Which lines below fall between the one containing "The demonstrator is" and the one containing "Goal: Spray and"? Repeat them exactly, counting both of those lines, and add nothing else.

Records contained in a dataset:

• • • • • • •

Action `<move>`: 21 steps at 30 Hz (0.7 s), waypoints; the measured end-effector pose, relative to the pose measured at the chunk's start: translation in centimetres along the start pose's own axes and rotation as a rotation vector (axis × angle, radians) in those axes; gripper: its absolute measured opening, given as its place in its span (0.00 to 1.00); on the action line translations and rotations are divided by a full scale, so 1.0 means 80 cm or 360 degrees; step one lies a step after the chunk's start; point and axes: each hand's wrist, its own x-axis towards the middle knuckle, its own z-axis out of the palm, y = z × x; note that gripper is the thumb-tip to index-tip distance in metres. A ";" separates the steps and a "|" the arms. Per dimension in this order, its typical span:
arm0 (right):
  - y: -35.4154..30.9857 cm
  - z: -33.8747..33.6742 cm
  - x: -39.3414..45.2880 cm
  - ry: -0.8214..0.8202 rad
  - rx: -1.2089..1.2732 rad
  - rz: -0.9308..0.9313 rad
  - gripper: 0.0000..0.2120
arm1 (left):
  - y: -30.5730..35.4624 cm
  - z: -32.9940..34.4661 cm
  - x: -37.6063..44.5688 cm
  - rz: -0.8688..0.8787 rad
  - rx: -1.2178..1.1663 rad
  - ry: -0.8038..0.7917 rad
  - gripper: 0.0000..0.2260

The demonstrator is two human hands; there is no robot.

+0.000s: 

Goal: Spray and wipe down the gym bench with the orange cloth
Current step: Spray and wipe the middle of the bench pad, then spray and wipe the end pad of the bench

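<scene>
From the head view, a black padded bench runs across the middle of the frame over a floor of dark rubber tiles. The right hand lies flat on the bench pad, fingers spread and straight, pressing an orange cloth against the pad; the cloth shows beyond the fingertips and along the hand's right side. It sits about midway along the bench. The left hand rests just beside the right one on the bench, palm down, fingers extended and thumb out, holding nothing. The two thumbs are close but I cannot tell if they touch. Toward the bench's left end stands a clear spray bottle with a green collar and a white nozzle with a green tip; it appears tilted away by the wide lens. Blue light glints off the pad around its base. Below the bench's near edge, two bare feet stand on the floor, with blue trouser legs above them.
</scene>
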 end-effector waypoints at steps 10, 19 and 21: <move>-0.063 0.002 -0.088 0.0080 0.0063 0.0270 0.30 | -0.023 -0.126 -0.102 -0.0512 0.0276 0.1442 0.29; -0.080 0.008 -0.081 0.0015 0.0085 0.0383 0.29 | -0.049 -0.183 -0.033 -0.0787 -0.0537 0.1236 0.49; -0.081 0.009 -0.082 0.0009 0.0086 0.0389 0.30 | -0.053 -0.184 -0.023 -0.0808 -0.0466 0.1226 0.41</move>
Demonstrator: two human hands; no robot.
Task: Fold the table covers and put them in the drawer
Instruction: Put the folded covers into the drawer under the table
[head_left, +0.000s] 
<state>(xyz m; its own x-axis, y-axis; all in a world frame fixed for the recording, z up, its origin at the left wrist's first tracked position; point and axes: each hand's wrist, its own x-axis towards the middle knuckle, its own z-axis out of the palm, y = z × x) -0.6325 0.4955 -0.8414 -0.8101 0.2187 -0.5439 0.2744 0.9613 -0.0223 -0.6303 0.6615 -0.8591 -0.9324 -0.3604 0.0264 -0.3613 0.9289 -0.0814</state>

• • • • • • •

REPLY:
The demonstrator is two human hands; there is no robot.

+0.000s: 

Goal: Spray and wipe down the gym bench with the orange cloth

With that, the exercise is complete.